ACTIVITY — Scan the listing below and copy every line holding "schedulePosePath".

[Start of Attachment]

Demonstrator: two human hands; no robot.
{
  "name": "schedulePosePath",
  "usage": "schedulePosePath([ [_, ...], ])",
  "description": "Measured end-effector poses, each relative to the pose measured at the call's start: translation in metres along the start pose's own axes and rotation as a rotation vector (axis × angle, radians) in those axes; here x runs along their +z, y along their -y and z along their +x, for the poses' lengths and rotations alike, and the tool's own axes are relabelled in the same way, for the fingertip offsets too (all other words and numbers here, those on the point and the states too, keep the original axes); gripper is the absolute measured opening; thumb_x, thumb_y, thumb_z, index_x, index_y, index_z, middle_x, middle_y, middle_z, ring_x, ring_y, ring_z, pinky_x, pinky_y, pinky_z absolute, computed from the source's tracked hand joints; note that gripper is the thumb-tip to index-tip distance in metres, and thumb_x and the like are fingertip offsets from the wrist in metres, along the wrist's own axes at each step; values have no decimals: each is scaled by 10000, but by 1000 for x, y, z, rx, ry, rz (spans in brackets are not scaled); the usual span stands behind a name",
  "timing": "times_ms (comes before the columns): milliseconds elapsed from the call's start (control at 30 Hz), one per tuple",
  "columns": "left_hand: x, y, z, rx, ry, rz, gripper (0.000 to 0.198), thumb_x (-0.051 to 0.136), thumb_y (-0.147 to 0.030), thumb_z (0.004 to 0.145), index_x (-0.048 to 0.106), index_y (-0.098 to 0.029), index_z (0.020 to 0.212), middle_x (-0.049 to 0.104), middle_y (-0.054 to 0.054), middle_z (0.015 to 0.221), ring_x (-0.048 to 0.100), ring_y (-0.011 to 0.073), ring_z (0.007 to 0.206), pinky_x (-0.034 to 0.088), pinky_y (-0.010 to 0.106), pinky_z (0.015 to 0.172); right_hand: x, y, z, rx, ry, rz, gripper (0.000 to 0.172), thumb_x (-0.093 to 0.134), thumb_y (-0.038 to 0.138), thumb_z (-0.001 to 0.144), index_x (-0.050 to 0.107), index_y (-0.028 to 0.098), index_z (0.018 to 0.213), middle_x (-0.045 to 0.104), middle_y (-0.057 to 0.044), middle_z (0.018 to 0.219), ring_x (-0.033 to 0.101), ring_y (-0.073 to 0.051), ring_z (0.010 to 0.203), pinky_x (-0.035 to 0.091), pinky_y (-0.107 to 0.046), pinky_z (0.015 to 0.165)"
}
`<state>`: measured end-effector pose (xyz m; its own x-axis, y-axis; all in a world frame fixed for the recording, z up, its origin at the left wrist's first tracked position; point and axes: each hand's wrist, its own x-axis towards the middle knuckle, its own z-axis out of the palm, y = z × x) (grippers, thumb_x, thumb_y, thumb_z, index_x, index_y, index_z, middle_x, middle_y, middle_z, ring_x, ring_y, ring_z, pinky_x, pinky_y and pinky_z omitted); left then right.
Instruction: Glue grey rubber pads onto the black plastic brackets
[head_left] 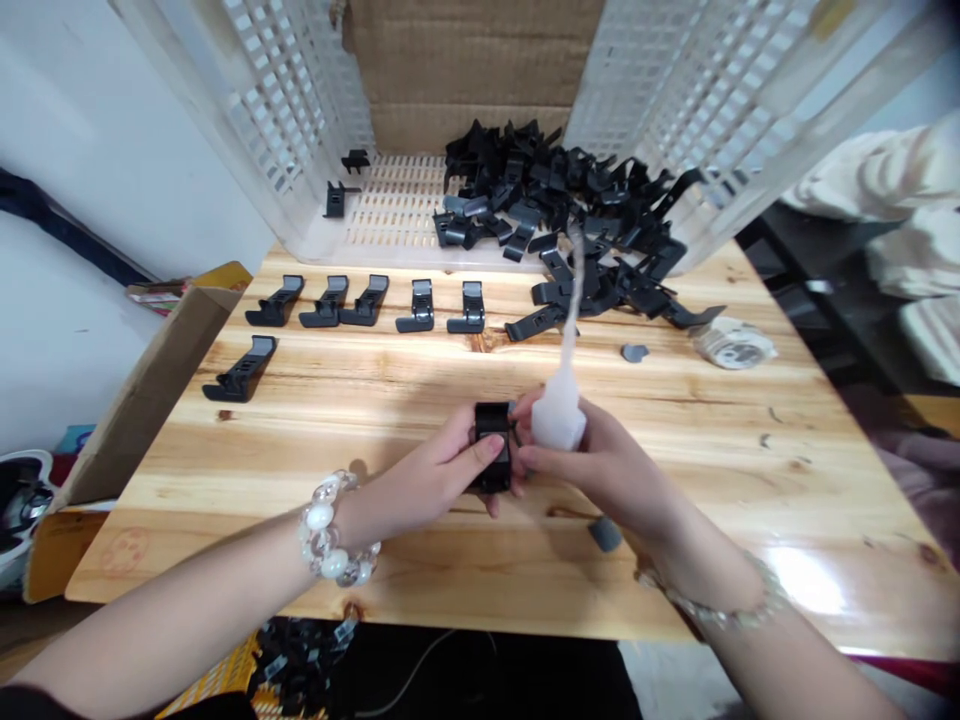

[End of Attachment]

SOLUTION BELOW —
  "name": "schedulePosePath",
  "usage": "schedulePosePath([ [_, ...], ])",

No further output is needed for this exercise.